**WORK ITEM:** Only a single number is expected: how many lines of the data hold the word "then".

(Collected data entries)
++++++++++++++++++++

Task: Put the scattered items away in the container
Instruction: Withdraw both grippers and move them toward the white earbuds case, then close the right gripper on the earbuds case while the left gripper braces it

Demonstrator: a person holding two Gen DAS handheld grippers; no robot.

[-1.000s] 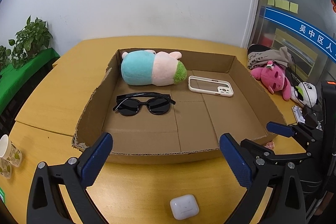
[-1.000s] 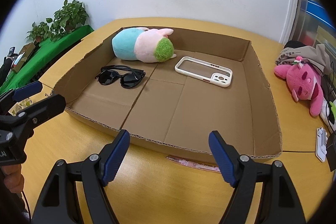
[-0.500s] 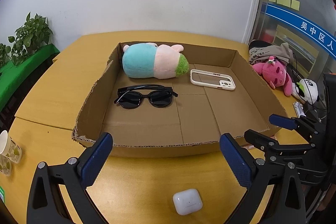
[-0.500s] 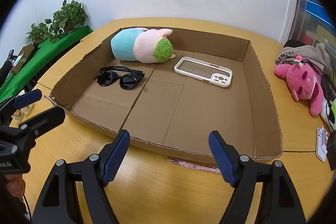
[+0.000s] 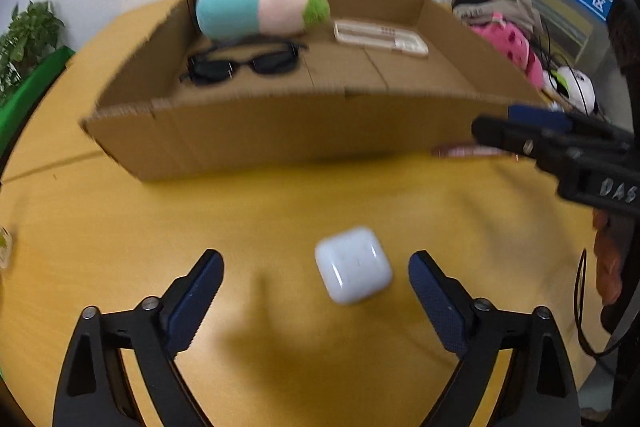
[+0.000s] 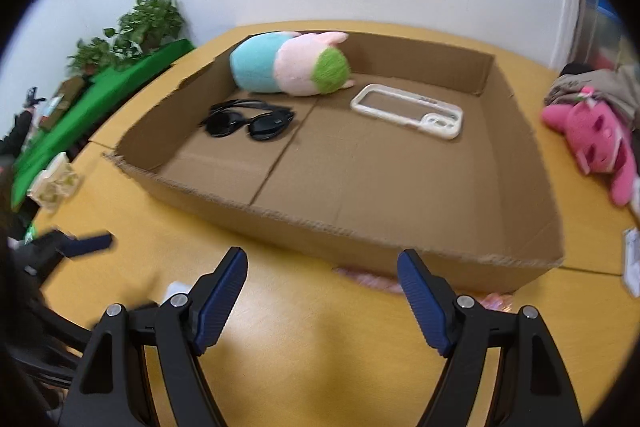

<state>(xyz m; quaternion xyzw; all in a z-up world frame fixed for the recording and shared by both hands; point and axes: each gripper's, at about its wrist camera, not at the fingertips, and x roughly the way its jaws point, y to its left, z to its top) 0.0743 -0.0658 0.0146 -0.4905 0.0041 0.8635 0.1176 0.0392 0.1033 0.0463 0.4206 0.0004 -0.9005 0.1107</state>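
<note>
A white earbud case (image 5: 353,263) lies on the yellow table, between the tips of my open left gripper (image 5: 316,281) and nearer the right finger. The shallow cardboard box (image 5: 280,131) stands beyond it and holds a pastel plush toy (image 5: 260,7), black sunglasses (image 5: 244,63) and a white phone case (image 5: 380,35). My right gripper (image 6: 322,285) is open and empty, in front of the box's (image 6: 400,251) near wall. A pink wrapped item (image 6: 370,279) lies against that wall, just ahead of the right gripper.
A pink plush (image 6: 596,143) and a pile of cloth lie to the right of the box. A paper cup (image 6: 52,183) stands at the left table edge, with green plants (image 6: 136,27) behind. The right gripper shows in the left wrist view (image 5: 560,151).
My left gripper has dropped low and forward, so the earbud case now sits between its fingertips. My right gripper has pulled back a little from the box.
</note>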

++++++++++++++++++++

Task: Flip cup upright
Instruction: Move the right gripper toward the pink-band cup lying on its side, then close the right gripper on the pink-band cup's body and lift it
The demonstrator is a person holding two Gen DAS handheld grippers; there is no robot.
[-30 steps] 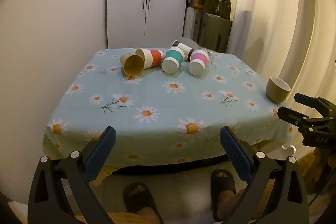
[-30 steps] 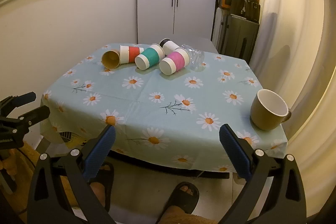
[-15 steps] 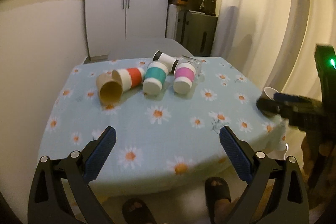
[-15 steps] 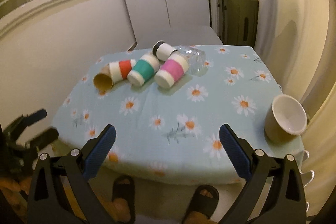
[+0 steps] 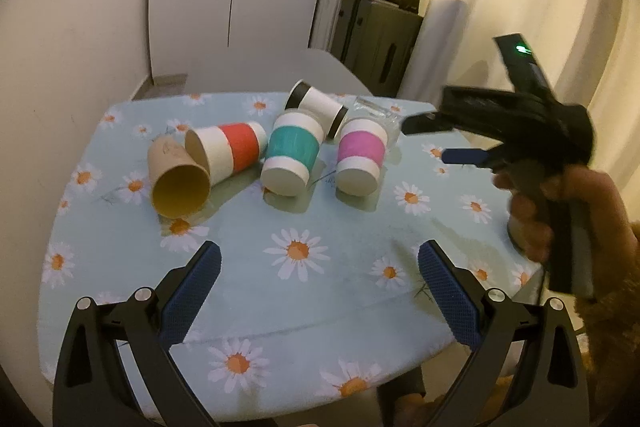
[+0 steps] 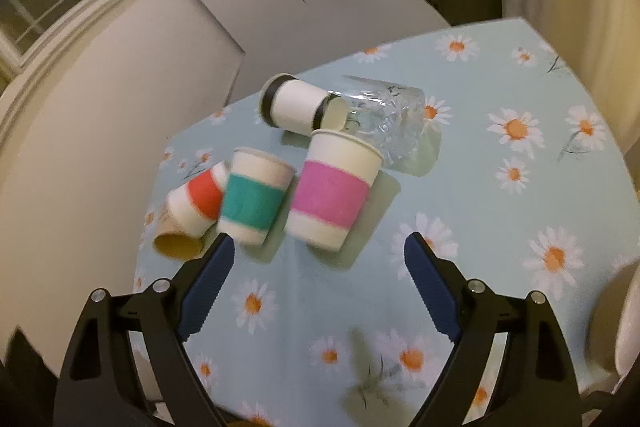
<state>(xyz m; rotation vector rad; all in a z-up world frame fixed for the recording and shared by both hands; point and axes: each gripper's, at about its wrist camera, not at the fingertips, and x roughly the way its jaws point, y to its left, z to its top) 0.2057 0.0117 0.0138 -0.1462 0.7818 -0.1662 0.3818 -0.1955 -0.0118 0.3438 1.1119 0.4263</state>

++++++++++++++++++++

**REPLY:** 2